Record excerpts Start Marker

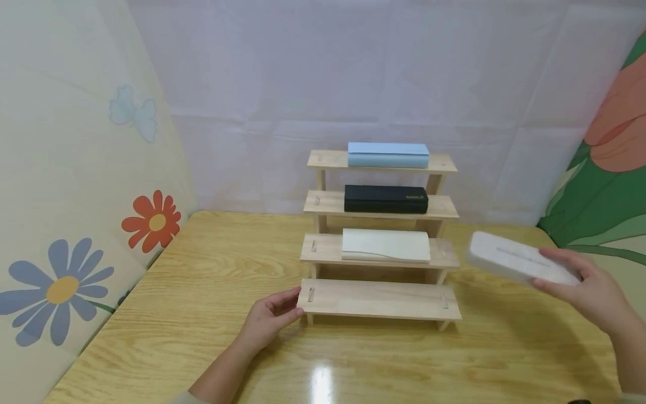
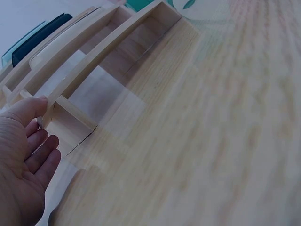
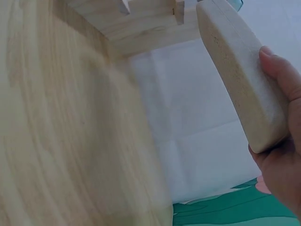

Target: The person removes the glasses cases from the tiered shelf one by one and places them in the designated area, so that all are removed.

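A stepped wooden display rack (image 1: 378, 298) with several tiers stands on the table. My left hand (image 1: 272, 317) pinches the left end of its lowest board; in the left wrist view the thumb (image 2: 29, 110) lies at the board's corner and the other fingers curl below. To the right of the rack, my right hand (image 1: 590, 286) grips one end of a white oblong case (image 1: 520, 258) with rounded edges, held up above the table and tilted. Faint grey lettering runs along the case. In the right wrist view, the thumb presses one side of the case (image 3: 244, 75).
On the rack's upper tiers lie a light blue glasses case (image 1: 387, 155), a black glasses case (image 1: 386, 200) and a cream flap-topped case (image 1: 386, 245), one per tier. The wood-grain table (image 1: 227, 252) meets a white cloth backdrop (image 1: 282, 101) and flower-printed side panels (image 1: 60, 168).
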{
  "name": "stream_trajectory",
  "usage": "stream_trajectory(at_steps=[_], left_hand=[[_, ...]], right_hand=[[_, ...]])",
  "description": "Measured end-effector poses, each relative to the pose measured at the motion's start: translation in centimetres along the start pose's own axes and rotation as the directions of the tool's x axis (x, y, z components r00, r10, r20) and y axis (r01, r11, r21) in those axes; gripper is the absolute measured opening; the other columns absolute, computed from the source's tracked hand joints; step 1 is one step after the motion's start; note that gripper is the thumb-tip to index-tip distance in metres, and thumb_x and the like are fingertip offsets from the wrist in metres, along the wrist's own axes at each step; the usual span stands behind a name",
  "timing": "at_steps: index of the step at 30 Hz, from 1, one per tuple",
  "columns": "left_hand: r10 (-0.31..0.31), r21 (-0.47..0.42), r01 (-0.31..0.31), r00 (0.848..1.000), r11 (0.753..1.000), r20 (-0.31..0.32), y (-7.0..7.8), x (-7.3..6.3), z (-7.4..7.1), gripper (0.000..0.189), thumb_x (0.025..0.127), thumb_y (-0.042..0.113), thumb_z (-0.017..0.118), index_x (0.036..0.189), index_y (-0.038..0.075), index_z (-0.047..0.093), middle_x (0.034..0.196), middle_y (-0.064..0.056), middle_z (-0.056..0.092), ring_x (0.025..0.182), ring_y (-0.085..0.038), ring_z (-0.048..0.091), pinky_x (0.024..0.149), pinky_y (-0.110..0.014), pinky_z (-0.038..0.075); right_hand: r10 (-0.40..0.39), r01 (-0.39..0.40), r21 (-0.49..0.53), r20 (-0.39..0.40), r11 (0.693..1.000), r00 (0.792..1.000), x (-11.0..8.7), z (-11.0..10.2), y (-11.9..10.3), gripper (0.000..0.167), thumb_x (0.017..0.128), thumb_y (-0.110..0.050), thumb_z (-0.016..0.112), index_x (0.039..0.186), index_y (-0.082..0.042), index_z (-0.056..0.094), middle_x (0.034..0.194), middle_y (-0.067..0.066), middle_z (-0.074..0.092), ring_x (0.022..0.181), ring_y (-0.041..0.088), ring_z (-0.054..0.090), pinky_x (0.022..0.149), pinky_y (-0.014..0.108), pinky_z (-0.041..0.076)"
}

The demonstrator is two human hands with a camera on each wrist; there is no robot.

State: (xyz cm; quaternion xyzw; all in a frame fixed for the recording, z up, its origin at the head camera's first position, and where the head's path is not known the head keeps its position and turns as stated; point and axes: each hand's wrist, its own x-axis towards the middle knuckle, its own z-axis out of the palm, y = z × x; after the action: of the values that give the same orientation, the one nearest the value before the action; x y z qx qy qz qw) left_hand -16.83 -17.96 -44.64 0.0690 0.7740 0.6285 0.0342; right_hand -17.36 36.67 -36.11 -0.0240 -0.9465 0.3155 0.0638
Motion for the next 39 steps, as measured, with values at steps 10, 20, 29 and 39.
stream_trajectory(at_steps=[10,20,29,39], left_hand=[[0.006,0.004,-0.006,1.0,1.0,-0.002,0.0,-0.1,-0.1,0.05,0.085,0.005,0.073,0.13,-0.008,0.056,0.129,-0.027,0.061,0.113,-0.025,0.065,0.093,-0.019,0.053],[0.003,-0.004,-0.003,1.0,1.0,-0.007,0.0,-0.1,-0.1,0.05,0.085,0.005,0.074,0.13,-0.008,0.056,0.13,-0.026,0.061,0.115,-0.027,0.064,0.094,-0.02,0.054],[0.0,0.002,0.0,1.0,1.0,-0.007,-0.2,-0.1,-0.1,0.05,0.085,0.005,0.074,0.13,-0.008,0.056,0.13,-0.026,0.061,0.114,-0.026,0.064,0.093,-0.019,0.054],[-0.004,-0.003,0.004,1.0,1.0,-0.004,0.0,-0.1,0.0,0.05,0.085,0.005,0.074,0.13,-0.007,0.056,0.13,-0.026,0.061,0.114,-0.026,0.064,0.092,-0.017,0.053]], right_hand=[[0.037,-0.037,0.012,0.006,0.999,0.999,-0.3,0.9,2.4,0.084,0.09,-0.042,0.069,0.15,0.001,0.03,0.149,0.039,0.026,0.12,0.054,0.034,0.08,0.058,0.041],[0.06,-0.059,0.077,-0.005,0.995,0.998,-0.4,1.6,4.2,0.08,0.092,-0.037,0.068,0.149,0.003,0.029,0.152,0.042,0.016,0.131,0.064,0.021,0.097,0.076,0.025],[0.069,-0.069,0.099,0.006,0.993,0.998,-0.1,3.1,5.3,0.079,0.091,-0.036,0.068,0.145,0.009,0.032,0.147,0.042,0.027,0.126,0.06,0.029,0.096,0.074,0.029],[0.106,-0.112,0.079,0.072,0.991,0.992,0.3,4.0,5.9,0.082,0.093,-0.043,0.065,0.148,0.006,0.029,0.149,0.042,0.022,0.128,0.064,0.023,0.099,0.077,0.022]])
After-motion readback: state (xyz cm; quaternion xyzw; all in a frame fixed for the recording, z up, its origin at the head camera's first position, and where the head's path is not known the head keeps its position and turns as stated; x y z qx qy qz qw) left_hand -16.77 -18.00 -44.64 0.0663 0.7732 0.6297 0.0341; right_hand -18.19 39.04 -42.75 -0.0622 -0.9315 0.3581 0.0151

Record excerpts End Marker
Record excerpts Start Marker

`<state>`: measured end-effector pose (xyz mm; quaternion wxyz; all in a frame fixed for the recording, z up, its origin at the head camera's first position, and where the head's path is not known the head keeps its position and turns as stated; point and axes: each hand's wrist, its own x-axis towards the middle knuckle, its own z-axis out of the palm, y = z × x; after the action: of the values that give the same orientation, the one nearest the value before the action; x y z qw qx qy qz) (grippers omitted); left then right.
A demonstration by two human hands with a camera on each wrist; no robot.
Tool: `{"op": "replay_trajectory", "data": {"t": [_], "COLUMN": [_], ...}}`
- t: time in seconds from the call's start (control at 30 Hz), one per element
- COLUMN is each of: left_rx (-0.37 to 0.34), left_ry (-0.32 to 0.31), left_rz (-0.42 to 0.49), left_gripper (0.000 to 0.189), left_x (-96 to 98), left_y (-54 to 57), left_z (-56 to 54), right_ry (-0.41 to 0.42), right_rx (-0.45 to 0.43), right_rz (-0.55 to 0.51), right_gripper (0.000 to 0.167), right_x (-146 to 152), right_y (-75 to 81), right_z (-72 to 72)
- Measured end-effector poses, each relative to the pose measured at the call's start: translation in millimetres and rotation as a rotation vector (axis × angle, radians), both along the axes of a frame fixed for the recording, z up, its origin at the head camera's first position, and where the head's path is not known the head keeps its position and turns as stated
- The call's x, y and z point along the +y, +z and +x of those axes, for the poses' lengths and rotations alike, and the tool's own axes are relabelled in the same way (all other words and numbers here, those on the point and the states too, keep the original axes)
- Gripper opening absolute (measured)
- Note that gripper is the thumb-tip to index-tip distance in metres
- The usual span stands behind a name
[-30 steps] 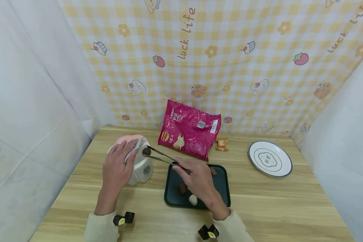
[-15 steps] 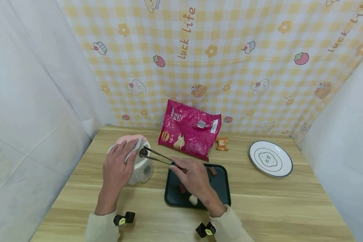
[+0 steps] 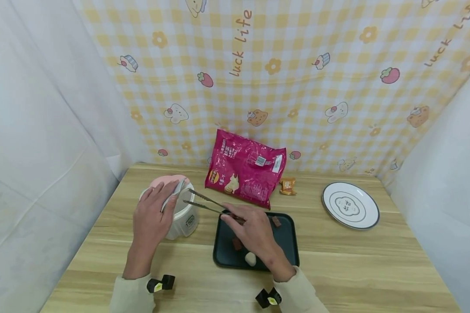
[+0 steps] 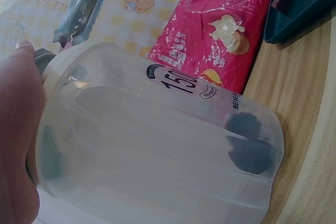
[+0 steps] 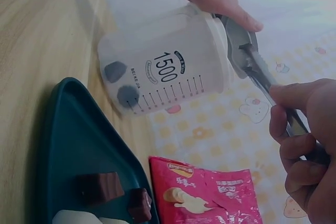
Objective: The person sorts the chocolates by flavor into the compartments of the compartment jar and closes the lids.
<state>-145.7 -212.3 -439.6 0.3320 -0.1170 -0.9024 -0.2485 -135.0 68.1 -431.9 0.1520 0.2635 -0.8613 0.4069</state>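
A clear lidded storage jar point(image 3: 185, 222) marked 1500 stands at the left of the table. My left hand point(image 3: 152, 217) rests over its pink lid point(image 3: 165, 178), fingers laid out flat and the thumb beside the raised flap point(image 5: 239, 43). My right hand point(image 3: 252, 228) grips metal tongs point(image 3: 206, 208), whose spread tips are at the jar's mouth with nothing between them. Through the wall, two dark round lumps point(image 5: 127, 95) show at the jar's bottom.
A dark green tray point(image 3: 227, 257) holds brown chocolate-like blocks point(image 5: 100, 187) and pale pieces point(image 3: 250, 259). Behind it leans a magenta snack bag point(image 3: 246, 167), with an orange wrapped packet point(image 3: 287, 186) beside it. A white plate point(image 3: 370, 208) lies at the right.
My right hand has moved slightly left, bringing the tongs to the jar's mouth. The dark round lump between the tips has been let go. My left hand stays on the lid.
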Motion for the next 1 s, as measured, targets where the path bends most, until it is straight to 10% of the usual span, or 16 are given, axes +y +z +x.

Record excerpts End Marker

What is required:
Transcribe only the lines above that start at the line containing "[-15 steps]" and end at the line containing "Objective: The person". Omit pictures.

Solution:
[-15 steps] 
[+0 steps] 
[+0 steps] 
[+0 steps] 
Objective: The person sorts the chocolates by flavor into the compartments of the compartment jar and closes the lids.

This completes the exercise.